For some, the answers might be about family time, celebration, religious occasion, weather, hope, a time of giving... the list goes on...
But for many a more complicated answer might form. A time of loss, regret, pain and perhaps just survival.
I have dear friends who have a child with serious medical issues in the hospital. For them, this year will be about surviving the holidays. For many Christmas is complicated. This can be true of any religious, culturally, or familial event as celebrations are a time when families come together and holidays gone by are reflected upon.
The empty chair stands out.
The loss or change of tradition is marked.
It can be a time of significant grief, loss and remembrance. These times can also be a confusing for children who are processing loss.
If you and/or your family is dealing with grief this season...
Be patient with yourself and family members, grief symptoms might be increased during the holidays and this can make an already chaotic season additionally stressful. Recognize this, pace yourself, be understanding and put boundaries in where you need them. Please read yesterday's touching post by Andrea sharing how she gave herself permission to not do Christmas after the loss of her mom.
Know that it is okay to enjoy the holidays. Sometimes it can feel wrong to enjoy yourself after experiencing a loss. Your loved one would want you to be happy so embrace the good feelings when they come.
Keep traditions that make you feel good and skip those that don't. Some tradition can be helpful for children, as they respond well to consistency, predictability and routine. Talk with family members including your children about what would be comforting and important to do this year.
Do something new this year. If doing the usual celebration is too much, find something that does feel good or significant.
Accept help and ask for what you need. Often people feel frozen with not knowing how to help a grieving friend and would welcome an opportunity to make you a meal, be a listening ear, or run an errand for you.
Share your thoughts, feelings and memories with friends, family or a therapist. This can also be through a letter, or perhaps a drawing for kids. Encourage an atmosphere of openness for your family to talk about those who have passed.

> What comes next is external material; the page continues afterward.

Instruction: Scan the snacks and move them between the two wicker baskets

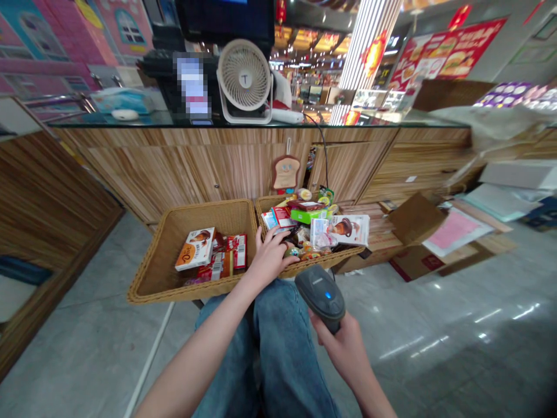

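My right hand (342, 339) is closed around the grip of a dark grey barcode scanner (322, 293), which has a small blue light on top. It is in front of the right wicker basket (300, 268). My left hand (270, 255) reaches over that basket's left front corner, fingers apart, close to the packets; whether the fingertips touch any is unclear. Inside are a white box with a brown picture (348, 230), a green packet (308, 216) and several other snacks. The left wicker basket (150, 252) holds an orange-and-white box (195, 249) and red packets (239, 251).
Behind the baskets stands a wood-grain counter (183, 168) with a glass top, bearing a white fan (244, 75) and a dark monitor (226, 20). An open cardboard box (418, 255) and stacked papers are at the right. A bread-shaped ornament (286, 172) hangs on the counter front.
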Demonstrator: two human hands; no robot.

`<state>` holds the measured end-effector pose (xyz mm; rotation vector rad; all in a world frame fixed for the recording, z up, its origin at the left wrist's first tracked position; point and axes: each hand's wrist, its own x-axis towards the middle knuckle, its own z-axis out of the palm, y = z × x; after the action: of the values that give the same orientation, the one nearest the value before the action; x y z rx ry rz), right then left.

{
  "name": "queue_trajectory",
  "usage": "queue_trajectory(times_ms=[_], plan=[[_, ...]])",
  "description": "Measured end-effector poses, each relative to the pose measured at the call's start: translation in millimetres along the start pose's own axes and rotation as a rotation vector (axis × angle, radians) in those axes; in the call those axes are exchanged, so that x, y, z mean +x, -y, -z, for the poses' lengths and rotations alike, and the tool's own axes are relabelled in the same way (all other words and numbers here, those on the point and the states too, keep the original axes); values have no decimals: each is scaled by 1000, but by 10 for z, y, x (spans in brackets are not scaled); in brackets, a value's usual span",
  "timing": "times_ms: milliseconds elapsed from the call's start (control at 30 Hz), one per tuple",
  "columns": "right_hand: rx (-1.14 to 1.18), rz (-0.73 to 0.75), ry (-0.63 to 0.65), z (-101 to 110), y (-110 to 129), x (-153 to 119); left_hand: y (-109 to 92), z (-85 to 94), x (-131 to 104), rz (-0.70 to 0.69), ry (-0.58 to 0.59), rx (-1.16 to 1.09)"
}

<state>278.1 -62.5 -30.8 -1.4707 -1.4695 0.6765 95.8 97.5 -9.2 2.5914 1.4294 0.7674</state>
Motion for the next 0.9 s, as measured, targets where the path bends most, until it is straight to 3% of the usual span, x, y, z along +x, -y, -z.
queue_trajectory(times_ms=[100,267,367,467,633,900], plan=[[11,-8,6,-2,6,-1,10,93,-16,17,-67,-48],[18,-6,19,-29,49,7,79,411,-168,-49,-213,-6],[17,5,13,-47,60,14,209,548,-339,-87,-313,68],[18,7,11,-65,50,16,388,557,-542,-76,-393,119],[28,2,39,-103,52,21,599,432,-779,-46,-330,83],[27,40,38,-138,95,49,558,452,-772,-9,-189,-15]])
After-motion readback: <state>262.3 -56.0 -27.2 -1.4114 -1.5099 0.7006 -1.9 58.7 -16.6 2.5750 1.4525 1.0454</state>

Acceptance is a part of the grieving process. Try not to work on forgetting your loved one but rather do things that support healthy and happy remembering.
Whatever your challenge is know that you are not alone, many find the holidays challenging after a loss. There are often friends and family that want to stand by you this season, seek them out. If you have few connections or nothing easily available to you due to distance or circumstances, or you are finding coping has become difficult, seek out some professional advice and assistance through a grief support group (offered by hospitals, community agencies and religious organizations), support line, or talk to a therapist. Support is available.